__AIM OF THE EXERCISE__
Once you have read the listing, retype all of it exactly.

########

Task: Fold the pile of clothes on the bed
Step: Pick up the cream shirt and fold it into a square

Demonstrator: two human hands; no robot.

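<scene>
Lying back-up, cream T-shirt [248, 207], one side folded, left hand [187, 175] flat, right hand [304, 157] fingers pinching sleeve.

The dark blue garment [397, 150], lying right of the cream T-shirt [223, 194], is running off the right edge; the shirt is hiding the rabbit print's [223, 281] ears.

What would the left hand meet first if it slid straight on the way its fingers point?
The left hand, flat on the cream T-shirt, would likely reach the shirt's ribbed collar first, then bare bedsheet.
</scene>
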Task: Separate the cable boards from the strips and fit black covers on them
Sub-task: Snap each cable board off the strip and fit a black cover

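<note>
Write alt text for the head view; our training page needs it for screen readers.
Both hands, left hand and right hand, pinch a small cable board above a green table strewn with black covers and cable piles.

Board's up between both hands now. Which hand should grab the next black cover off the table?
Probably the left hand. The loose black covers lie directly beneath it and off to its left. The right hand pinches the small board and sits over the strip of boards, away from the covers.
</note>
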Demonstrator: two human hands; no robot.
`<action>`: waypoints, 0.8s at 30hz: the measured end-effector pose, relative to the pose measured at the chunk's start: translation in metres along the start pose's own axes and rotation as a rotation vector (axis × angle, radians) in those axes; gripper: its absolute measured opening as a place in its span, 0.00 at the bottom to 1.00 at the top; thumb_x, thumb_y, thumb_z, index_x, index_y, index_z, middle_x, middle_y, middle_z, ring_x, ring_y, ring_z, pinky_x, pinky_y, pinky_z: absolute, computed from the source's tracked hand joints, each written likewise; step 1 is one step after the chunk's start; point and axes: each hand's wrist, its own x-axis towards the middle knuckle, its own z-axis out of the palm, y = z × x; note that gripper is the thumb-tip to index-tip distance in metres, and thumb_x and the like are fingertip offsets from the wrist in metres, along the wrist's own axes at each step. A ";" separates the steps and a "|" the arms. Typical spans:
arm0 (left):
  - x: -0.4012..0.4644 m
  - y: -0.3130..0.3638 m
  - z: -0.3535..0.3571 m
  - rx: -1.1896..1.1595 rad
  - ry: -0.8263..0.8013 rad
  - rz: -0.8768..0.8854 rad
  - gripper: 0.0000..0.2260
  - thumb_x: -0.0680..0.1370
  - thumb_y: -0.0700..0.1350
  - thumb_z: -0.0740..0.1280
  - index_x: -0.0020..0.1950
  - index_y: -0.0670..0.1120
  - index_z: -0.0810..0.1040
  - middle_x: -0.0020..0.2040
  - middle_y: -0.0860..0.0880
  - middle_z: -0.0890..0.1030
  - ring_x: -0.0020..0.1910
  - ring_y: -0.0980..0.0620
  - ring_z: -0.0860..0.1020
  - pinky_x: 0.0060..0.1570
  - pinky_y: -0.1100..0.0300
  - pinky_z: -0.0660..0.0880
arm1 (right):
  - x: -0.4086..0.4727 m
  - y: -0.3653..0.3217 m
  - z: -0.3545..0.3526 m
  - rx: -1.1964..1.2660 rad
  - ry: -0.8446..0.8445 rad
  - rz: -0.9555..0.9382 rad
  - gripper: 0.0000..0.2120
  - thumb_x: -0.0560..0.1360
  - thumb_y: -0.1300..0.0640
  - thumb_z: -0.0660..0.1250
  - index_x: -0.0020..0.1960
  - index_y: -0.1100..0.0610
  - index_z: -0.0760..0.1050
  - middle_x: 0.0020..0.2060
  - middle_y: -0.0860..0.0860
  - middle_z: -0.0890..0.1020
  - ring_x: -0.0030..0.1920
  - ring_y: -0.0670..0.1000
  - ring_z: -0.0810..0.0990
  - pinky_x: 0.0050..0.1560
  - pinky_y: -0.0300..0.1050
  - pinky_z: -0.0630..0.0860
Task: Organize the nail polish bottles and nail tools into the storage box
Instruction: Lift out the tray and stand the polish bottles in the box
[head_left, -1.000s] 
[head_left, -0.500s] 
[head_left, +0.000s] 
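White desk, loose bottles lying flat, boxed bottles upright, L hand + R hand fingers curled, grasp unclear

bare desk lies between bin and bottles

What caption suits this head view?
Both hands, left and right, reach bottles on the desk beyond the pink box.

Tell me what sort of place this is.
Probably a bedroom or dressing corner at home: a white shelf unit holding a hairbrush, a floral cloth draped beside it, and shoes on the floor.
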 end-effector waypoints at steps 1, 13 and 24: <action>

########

__WRITTEN ANSWER__
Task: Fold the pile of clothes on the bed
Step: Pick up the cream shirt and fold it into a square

Demonstrator: two human hands; no robot.

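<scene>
Lying back-up, cream T-shirt [248, 207], one side folded, left hand [187, 175] flat, right hand [304, 157] fingers pinching sleeve.

The dark blue garment [397, 150], lying right of the cream T-shirt [223, 194], is running off the right edge; the shirt is hiding the rabbit print's [223, 281] ears.

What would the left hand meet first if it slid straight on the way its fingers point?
The left hand, flat on the cream T-shirt, would likely reach the shirt's ribbed collar first, then bare bedsheet.
</scene>
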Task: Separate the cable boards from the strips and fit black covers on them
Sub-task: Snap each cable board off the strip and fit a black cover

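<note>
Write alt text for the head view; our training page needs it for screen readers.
Both hands, left hand and right hand, pinch a small cable board above a green table strewn with black covers and cable piles.

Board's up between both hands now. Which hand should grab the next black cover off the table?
Probably the left hand. The loose black covers lie directly beneath it and off to its left. The right hand pinches the small board and sits over the strip of boards, away from the covers.
</note>
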Demonstrator: two human hands; no robot.
`<action>`: waypoints, 0.8s at 30hz: the measured end-effector pose, relative to the pose measured at the chunk's start: translation in metres along the start pose's own axes and rotation as a rotation vector (axis × angle, radians) in those axes; gripper: its absolute measured opening as a place in its span, 0.00 at the bottom to 1.00 at the top; thumb_x, thumb_y, thumb_z, index_x, index_y, index_z, middle_x, middle_y, middle_z, ring_x, ring_y, ring_z, pinky_x, pinky_y, pinky_z: absolute, computed from the source's tracked hand joints, each written likewise; step 1 is one step after the chunk's start; point and axes: each hand's wrist, its own x-axis towards the middle knuckle, its own z-axis out of the palm, y = z × x; note that gripper is the thumb-tip to index-tip distance in metres, and thumb_x and the like are fingertip offsets from the wrist in metres, along the wrist's own axes at each step. A ";" separates the steps and a "|" the arms. Typical spans:
arm0 (left):
  - x: -0.4012..0.4644 m
  - y: -0.3130..0.3638 m
  - z: -0.3535..0.3571 m
  - rx: -1.1896..1.1595 rad
  - ry: -0.8263..0.8013 rad
  - rz: -0.8768..0.8854 rad
  - gripper: 0.0000..0.2260
  - thumb_x: -0.0680..0.1370
  - thumb_y: -0.0700..0.1350
  - thumb_z: -0.0740..0.1280
  - index_x: -0.0020..0.1950
  - index_y: -0.0670..0.1120
  - index_z: -0.0810..0.1040
  - middle_x: -0.0020..0.2040
  - middle_y: -0.0860..0.0880
  - middle_z: -0.0890..0.1030
  - ring_x: -0.0020..0.1910
  - ring_y: -0.0980..0.0620
  - ring_z: -0.0860..0.1020
  - pinky_x: 0.0060..0.1570
  - pinky_y: -0.1100..0.0300
  - pinky_z: -0.0660..0.0880
arm1 (right):
  - x: -0.4086..0.4727 m
  - y: -0.3653..0.3217 m
  - z: -0.3545..0.3526 m
  - rx: -1.1964..1.2660 rad
  - ry: -0.8446..0.8445 rad
  - rz: -0.9555..0.9382 rad
  - gripper: 0.0000..0.2120
  - thumb_x: -0.0560..0.1360
  - thumb_y: -0.1300..0.0640
  - thumb_z: -0.0660..0.1250
  - index_x: -0.0020..0.1960
  - index_y: -0.1100..0.0610
  - index_z: -0.0760..0.1050
  - middle_x: 0.0020..0.2060
  - middle_y: -0.0860..0.0860
  - middle_z: -0.0890..0.1020
  - ring_x: -0.0030..0.1920
  - ring_y: -0.0670..0.1000
  - ring_z: -0.0810..0.0990
  - pinky_x: 0.0050..0.1560
  - pinky_y: -0.0300..0.1050
  - pinky_z: -0.0630..0.0860
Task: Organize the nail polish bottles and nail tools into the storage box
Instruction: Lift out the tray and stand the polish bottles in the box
[head_left, -1.000s] 
[head_left, -0.500s] 
[head_left, +0.000s] 
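White desk, loose bottles lying flat, boxed bottles upright, L hand + R hand fingers curled, grasp unclear

bare desk lies between bin and bottles

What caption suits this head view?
Both hands, left and right, reach bottles on the desk beyond the pink box.

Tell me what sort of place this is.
Probably a bedroom or dressing corner at home: a white shelf unit holding a hairbrush, a floral cloth draped beside it, and shoes on the floor.
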 end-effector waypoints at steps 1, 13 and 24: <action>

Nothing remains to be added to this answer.